Au CERN, les expériences du SPS reprennent

Le Supersynchrotron à protons (SPS), le plus grand accélérateur du CERN après le LHC. (Image : Julien Ordan/CERN)

Au CERN, le printemps est généralement la saison où reprennent les expériences. Alors que toute l’attention se porte sur le redémarrage du LHC et de ses expériences, le programme de recherche mené auprès du Supersynchrotron à protons (SPS), le plus grand accélérateur du CERN après le LHC, n’est pas en reste. C’est ce mois-ci que reprend l’acquisition de données pour toute une série d’expériences alimentées par les faisceaux de particules issus du SPS. Ces expériences constituent une part essentielle du programme d’expérimentation du CERN ; elles se consacrent à des domaines variés, qu’il s’agisse de tests de précision du Modèle standard ou d’études du plasma de quarks et de gluons, état de la matière qu’on suppose avoir existé immédiatement après le Big Bang.

Le 9 avril, l’acquisition de données a repris pour trois expériences du SPS : NA58/COMPASS,  NA62, et NA63. NA58 envoie plusieurs types de particules sur différentes cibles fixes dans le but d’étudier comment certaines particules élémentaires, les quarks et les gluons, se combinent pour constituer des protons, des neutrons et d’autres hadrons. Cette année, l’expérience envoie sur une cible de protons des paires quarks-antiquarks appelés « pions », le but étant de recueillir le plus grand ensemble de données au niveau mondial concernant un processus de collision hadron-hadron appelé mécanisme de Drell-Yan, afin de réaliser un test fondamental de la théorie de l’interaction forte entre quarks et gluons.

NA62, autre expérience à cible fixe, s’efforce de réaliser un test de précision du Modèle standard par la recherche d’une désintégration ultra-rare, à savoir celle d’une particule de charge positive, appelée kaon, en une autre particule de charge positive, appelée pion, assortie d’une paire neutrino-antineutrino. En début d’année, l’équipe de NA62 a rendu compte du premier événement candidat pour cette désintégration. Il est prévu de faire fonctionner l’expérience cette année pendant 218 jours, ce qui constitue un record. Si la prédiction du Modèle standard concernant le nombre d’événements est correcte, NA62 devrait voir environ 20 événements pertinents parmi les événements qui seront recueillis d’ici la fin de l’année.
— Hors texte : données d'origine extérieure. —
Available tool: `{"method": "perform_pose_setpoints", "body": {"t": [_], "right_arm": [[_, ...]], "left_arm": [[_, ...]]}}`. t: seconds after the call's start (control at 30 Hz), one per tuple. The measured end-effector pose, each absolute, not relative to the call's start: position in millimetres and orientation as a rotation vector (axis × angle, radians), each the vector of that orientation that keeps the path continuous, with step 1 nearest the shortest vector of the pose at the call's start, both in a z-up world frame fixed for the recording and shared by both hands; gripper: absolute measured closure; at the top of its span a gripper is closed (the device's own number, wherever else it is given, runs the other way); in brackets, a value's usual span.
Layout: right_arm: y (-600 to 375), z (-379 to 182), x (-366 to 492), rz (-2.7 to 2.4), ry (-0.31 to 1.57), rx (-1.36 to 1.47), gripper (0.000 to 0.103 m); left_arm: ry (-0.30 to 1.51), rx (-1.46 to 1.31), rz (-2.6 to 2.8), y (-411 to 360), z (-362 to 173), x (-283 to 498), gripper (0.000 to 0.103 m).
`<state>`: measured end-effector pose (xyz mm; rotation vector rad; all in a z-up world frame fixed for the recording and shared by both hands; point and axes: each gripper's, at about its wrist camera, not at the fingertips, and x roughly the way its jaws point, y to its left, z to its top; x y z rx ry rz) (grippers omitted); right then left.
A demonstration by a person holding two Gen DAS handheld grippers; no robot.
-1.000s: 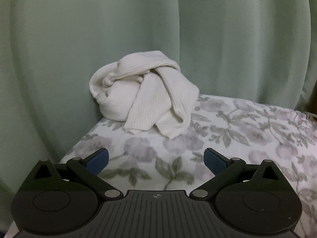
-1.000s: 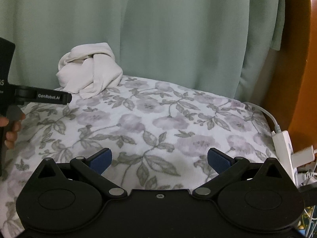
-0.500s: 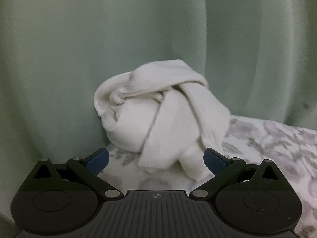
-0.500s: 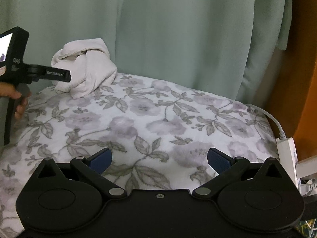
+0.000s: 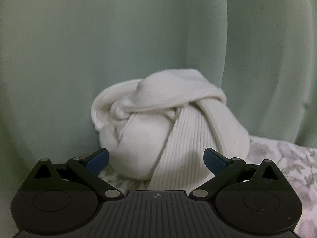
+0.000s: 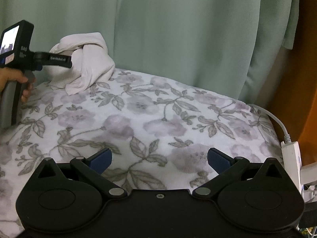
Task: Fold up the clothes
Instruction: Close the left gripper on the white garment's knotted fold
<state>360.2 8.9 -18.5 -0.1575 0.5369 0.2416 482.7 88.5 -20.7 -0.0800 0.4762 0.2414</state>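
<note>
The left wrist view is taken from low over the floral blanket [image 5: 287, 158], facing the green curtain [image 5: 99, 49], with the knotted white garment [image 5: 168, 127] seen close at centre frame. The right wrist view is set farther back, facing the same curtain; the garment [image 6: 91, 63] is shared, small at upper left, beside the left gripper [image 6: 68, 61].

Materials and surface finish

A white ribbed knit garment [image 5: 178, 130] is seen on a fleecy floral-printed blanket [image 6: 158, 119]; the curtain [image 5: 99, 39] is smooth matt cloth; textured blue pads [image 6: 219, 159] are fitted to matt black plastic.
</note>
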Motion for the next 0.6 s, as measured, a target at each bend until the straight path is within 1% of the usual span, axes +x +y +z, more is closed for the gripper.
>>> {"method": "perform_pose_setpoints", "body": {"t": [0.17,0.27,0.43,0.5,0.57,0.6], "right_arm": [[9,-21,363,0.240,0.542,-0.155,0.001],[9,-23,365,0.238,0.548,-0.159,0.001],[9,-26,367,0.241,0.554,-0.162,0.001],[9,-27,368,0.242,0.557,-0.162,0.001],[9,-28,369,0.244,0.561,-0.163,0.001],[9,-28,369,0.244,0.562,-0.164,0.001]], "left_arm": [[0.469,-0.070,0.265,90,-19,497,0.000],[0.468,-0.090,0.259,94,-20,504,0.003],[0.434,-0.110,0.255,96,-15,507,0.004],[0.431,-0.101,0.263,96,-13,512,0.007],[0.427,-0.104,0.273,99,-12,516,0.007],[0.425,-0.112,0.276,101,-12,518,0.009]]}}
L’expérience NA63 envoie quant à elle des faisceaux d’électrons ou de positons sur diverses cibles fixes, parmi lesquelles des diamants de grande taille, afin d’étudier les processus de rayonnement dans des champs électromagnétiques intenses, à l’image de ceux qui prévalent dans des objets astrophysiques tels que les étoiles à neutrons fortement magnétisées. L’expérience compte réaliser cette année une mesure de la réaction au rayonnement, c’est-à-dire de l’effet du champ électromagnétique émis par une particule chargée accélérée sur le mouvement de ladite particule. Les caractéristiques précises de cet effet restent discutées, alors même que le phénomène est connu depuis plus de cent ans.
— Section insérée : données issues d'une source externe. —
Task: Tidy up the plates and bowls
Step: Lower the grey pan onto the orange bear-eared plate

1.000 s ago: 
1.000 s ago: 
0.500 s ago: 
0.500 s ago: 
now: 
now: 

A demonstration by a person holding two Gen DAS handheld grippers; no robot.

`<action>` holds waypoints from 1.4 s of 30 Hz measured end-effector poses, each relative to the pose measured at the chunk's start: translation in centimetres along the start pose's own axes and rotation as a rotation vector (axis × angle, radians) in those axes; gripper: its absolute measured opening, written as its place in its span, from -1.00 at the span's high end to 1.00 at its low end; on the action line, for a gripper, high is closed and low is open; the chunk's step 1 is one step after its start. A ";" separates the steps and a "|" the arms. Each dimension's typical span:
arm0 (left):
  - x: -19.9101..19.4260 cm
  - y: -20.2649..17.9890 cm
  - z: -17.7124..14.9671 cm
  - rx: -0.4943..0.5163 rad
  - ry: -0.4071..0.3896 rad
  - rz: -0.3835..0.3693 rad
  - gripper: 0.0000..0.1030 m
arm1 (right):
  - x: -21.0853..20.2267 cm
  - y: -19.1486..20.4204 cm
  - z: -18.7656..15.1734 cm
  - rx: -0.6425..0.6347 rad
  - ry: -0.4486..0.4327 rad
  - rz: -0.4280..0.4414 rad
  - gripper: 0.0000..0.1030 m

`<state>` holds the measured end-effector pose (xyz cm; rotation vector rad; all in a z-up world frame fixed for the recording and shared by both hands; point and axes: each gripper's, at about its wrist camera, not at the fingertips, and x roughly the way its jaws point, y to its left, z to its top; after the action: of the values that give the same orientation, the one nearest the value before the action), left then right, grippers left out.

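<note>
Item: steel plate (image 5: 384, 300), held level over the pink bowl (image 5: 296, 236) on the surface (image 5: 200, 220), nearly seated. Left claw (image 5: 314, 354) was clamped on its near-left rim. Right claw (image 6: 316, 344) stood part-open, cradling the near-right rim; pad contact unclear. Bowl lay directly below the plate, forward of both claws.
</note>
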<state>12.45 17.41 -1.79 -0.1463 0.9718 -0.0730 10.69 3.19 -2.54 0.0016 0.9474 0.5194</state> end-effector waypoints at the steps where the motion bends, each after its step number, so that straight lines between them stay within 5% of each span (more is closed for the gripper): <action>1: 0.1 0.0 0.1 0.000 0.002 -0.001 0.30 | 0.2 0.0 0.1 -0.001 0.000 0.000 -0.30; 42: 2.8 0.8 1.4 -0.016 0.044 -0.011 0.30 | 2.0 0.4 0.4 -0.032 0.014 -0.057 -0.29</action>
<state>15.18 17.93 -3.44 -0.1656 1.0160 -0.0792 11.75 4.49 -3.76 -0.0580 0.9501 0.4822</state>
L’expérience NA61/SHINE, autre expérience auprès du SPS, doit reprendre l’acquisition de données le 25 avril. NA61 étudie la production d’hadrons au moyen de collisions entre plusieurs types d’hadrons ou de noyaux et différentes cibles nucléaires. Au programme de cette année figurent notamment des mesures d’hadrons lourds avec des quarks de type charmé produits dans des collisions entre noyaux de plomb, et des mesures de la fragmentation de noyaux légers. Les premières de ces mesures sont utiles pour l’étude du plasma quarks-gluons, et les secondes pour mieux comprendre la propagation des rayons cosmiques dans la Voie lactée.
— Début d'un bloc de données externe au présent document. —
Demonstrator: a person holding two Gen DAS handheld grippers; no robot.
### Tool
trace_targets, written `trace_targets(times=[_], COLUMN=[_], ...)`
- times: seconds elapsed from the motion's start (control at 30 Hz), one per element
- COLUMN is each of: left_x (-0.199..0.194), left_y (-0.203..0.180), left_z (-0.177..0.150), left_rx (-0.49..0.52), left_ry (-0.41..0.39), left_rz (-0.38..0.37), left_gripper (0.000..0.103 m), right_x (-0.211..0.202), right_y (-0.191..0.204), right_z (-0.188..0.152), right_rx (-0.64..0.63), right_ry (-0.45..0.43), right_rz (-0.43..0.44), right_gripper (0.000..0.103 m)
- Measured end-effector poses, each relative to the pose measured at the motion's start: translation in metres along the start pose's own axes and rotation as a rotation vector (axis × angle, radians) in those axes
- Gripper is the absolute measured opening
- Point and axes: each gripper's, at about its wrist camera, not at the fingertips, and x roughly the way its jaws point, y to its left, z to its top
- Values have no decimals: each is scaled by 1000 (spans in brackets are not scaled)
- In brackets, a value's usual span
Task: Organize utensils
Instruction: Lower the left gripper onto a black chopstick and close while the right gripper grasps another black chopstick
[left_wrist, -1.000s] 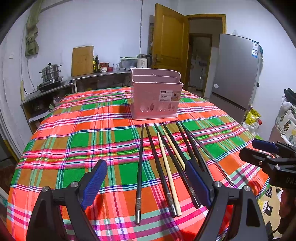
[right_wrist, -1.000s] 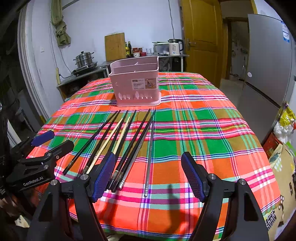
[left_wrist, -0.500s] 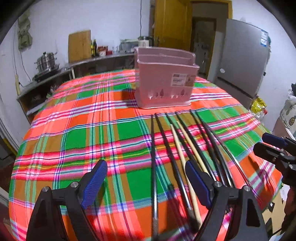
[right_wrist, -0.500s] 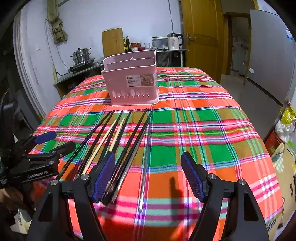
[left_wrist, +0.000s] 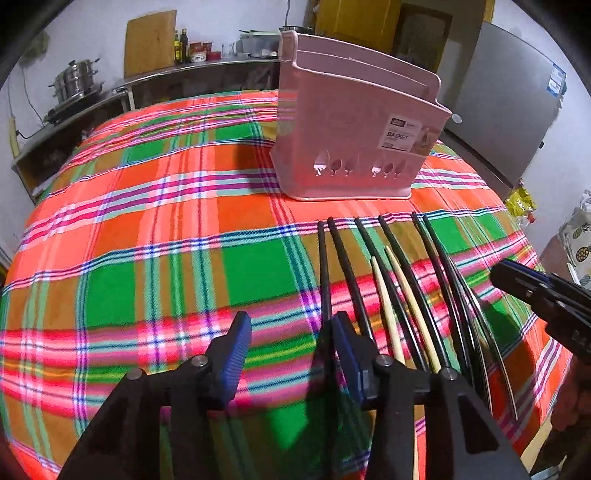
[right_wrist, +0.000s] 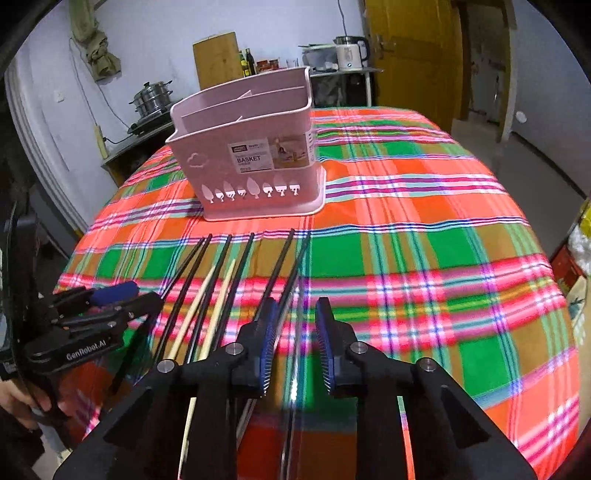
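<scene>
Several black chopsticks and two pale wooden chopsticks (left_wrist: 384, 306) lie side by side on the plaid tablecloth, in front of a pink utensil basket (left_wrist: 354, 140) (right_wrist: 251, 162). My left gripper (left_wrist: 291, 332) hovers low at the left end of the row. Its jaws are closing, with the leftmost black chopstick (left_wrist: 324, 266) just inside its right finger. My right gripper (right_wrist: 295, 325) is closing at the other end of the row, with the rightmost dark chopstick (right_wrist: 301, 258) between its pads; they are not pressing on it. Each view shows the other gripper at its edge (left_wrist: 513, 277) (right_wrist: 136, 295).
The round table's cloth (right_wrist: 443, 258) drops away at the near and right edges. Behind it stand a counter with a steel pot (left_wrist: 75, 79), a wooden board (right_wrist: 216, 59), bottles and a kettle (right_wrist: 349, 53). A grey fridge (left_wrist: 509, 110) and a yellow door (right_wrist: 410, 55) are at the back right.
Both grippers have moved forward and down toward the chopsticks. Their jaws have narrowed from wide open, the right more than the left. The basket looms closer in both views.
</scene>
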Motion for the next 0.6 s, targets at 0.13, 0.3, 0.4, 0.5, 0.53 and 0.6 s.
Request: trace_targets(times=[0.13, 0.3, 0.4, 0.5, 0.53, 0.6], left_x=[7, 14, 17, 18, 19, 20], left_y=[-4, -6, -4, -2, -1, -1], left_z=[7, 16, 21, 25, 26, 29], left_rx=[22, 32, 27, 12, 8, 0], left_ry=[9, 13, 17, 23, 27, 35], left_rz=[1, 18, 25, 24, 22, 16], left_gripper=[39, 31, 28, 24, 24, 24], right_x=[17, 38, 52, 61, 64, 67], right_y=[-4, -12, -14, -14, -13, -14], right_z=[12, 26, 32, 37, 38, 40], right_rx=[22, 68, 83, 87, 86, 81], right_ry=[29, 67, 97, 117, 124, 127], right_rz=[15, 37, 42, 45, 44, 35], right_gripper=[22, 21, 18, 18, 17, 14])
À l’intérieur de NA61, l’une des expériences alimentées par les faisceaux de particules issus du SPS. (Image : Julien Ordan/CERN)

Ce ne sont pas là les seules expériences qui utilisent des faisceaux en provenance du SPS. Les expériences NA64 et AWAKE vont toutes deux commencer l’acquisition de données dans les prochains mois. Le SPS, qui alimente directement ces expériences si diverses, est donc bien plus qu’un maillon de la chaîne d’accélérateurs qui amène les protons au LHC.